● **Problem statement**
Identify all lines in the listing that include the word "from", and copy them out.

● **Excerpted records**
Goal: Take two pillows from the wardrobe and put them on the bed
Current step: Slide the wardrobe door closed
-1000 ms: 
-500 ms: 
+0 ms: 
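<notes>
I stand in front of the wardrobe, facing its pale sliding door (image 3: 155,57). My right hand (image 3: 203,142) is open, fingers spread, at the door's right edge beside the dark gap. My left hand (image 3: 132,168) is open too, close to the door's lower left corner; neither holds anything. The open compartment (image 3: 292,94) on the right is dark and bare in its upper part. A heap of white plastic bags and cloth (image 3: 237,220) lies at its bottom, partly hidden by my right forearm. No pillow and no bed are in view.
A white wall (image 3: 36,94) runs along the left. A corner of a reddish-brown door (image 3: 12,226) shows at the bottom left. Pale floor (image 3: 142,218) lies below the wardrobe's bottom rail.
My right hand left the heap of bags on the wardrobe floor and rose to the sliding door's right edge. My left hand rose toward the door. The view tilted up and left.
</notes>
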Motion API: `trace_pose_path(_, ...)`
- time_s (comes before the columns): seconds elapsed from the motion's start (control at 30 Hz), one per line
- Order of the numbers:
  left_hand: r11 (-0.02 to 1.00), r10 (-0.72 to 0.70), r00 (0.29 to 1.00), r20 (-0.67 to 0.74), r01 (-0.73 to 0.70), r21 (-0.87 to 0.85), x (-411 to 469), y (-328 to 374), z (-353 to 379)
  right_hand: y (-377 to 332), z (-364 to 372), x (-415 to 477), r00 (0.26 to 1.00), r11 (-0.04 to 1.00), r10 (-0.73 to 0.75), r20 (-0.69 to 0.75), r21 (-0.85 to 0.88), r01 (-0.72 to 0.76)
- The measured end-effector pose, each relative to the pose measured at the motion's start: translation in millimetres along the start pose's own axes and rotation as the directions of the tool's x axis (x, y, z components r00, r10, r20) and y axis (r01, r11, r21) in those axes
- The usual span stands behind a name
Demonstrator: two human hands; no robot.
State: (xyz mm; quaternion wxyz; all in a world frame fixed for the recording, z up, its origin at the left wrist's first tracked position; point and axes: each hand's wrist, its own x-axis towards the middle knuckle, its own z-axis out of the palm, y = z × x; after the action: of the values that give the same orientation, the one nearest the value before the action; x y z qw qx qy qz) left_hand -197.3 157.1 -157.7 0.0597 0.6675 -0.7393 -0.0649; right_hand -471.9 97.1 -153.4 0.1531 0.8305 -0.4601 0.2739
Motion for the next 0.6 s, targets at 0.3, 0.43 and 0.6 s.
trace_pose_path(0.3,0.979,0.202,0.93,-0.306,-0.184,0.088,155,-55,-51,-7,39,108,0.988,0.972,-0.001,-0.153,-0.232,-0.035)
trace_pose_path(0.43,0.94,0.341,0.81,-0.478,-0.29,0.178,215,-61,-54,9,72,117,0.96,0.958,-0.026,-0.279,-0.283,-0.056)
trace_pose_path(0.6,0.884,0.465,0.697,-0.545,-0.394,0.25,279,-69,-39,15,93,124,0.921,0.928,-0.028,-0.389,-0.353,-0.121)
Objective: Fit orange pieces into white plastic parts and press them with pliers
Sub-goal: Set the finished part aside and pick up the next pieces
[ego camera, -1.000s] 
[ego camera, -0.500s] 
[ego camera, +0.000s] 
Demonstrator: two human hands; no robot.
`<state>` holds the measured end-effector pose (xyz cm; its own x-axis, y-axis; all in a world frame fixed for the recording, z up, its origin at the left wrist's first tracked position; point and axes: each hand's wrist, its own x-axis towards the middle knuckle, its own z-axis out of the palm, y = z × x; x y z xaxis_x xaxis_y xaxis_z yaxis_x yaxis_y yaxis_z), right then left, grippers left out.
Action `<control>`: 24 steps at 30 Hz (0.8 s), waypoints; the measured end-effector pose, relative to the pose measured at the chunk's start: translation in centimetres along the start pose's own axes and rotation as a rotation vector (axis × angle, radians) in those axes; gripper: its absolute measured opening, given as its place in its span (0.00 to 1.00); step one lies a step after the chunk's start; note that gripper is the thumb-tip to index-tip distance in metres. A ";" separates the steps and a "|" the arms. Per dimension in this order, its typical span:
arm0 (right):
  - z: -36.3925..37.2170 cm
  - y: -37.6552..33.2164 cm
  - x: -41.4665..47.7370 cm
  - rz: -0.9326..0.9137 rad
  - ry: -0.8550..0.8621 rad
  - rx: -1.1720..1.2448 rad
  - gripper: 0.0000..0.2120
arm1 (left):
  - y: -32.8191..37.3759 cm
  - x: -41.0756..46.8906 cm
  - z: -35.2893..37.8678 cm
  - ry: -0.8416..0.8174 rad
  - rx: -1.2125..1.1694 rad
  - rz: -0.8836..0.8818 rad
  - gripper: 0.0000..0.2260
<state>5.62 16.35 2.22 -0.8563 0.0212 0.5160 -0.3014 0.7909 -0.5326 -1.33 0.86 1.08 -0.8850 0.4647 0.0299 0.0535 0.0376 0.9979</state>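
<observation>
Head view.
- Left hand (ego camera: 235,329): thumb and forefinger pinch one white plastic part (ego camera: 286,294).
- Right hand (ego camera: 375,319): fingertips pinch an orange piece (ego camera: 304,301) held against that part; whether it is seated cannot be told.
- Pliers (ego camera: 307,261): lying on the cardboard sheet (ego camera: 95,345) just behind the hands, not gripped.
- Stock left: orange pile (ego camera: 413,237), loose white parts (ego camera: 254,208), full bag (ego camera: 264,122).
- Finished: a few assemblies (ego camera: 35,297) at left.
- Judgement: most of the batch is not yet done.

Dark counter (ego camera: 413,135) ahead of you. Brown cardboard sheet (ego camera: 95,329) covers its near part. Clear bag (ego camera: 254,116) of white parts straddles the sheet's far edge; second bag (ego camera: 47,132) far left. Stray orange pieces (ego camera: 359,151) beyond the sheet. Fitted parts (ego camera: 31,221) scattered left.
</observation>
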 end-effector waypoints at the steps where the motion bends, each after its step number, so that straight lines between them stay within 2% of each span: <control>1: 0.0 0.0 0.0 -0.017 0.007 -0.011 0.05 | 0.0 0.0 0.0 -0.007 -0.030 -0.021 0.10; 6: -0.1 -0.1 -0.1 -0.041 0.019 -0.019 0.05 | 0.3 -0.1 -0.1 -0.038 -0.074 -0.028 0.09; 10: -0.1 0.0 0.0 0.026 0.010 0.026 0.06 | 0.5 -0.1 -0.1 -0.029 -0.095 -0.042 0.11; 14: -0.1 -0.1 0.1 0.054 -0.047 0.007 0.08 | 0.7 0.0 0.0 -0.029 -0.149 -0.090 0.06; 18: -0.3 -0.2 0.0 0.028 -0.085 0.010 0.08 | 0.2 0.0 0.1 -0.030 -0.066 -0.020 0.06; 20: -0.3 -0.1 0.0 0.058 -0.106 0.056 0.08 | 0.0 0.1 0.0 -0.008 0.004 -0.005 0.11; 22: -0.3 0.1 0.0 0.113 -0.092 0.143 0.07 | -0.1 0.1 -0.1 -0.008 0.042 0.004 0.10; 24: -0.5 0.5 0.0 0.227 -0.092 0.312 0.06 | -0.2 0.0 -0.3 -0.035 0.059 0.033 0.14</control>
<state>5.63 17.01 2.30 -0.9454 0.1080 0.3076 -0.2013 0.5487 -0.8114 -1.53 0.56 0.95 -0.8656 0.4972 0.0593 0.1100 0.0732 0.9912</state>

● **Response below**
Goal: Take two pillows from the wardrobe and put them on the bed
- time_s (comes before the columns): seconds elapsed from the motion's start (control at 30 Hz), one per line

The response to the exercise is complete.